And yet... I want to make sure I'm building a single monolithic system, not three systems which just happen to talk to each other. That's my thesis today: even in a properly factored three-tier system, it's one system. If we don't reflect that in the architecture, we have problems.

If you have three tiers I feel bad for you son / I got 99 problems but message passing ain't one

So, just to be abundantly clear: the three tiers are good — besides being a near-necessity. The web is practically dripping with laud and praise of three-tier:

By segregating an application into tiers, developers acquire the option of modifying or adding a specific layer, instead of reworking the entire application. — Wikipedia

During an application's life cycle, the three-tier approach provides benefits such as reusability, flexibility, manageability, maintainability, and scalability. — Windows Dev Center

Three-tier architecture allows any one of the three tiers to be upgraded or replaced independently. — Technopedia

It's against this unisonal chorus of acclaim that I'm feeling that some kind of balancing force is missing and never talked about. Why am I writing three things again? I'm down in the database, I'm writing code in my model and my app, and I'm away writing front-end JavaScript, and they are basically unrelated. Or rather, they are only related because I tend to remember that they should be.

I think it's especially funny that I didn't really choose the three-tier model along the way. It was forced upon me: the browser is a separate thing from the server, and the database engine is a separate thing from the app. I didn't make it so! Because I didn't make that design decision, it's also not something to be proud of afterwards. "Ah, look how nice I made it." When everyone keeps repeating how good it is with a software architecture that's not a choice but a fact of the territory, it sounds a bit like this:

Potholes in the road allow us to slow down and drive more carefully, making our roads safer. — no-one, ever

Maybe we can close our eyes and imagine a parallel universe where some enlightened despot has given us the ultimate language Trinity, which encompasses all three tiers, and unites all concerns into one single conceptual runloop, one single syntax, and one single monolithic application. Sure, we still do DB and frontend stuff, but it's all the same code base, and incidentally it's so devoid of incidental complexity, that pausing to think about it will invariably make us slightly misty-eyed with gratitude.

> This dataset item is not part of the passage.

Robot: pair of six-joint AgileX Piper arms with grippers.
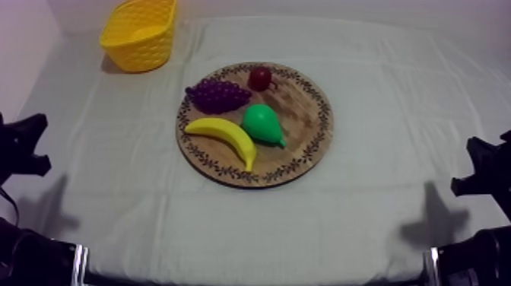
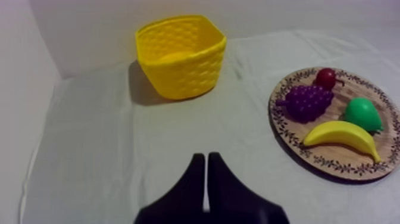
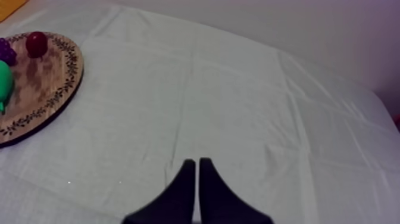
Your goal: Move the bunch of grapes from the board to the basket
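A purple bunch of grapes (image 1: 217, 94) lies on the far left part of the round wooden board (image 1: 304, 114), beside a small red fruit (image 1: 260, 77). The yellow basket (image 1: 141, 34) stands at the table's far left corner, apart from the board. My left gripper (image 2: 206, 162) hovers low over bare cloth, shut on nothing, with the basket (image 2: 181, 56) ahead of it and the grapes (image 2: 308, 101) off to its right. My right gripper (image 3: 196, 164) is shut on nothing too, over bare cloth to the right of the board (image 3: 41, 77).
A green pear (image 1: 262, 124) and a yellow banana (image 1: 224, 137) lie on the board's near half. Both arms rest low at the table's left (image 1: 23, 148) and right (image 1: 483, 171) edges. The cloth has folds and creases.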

Would that work? I honestly don't know. It might. We don't live in that universe, but I sure wouldn't mind visiting, just to see what it's like.

One very good argument that I will make at this point, before someone else makes it for me, is that the three tiers actually handle three very different concerns. Basically:

These differences go deep, to the point where each tier has a quite specialized/different view of the world. To wit:

But it doesn't end there. The three tiers also have very typical, well-defined relations to each other.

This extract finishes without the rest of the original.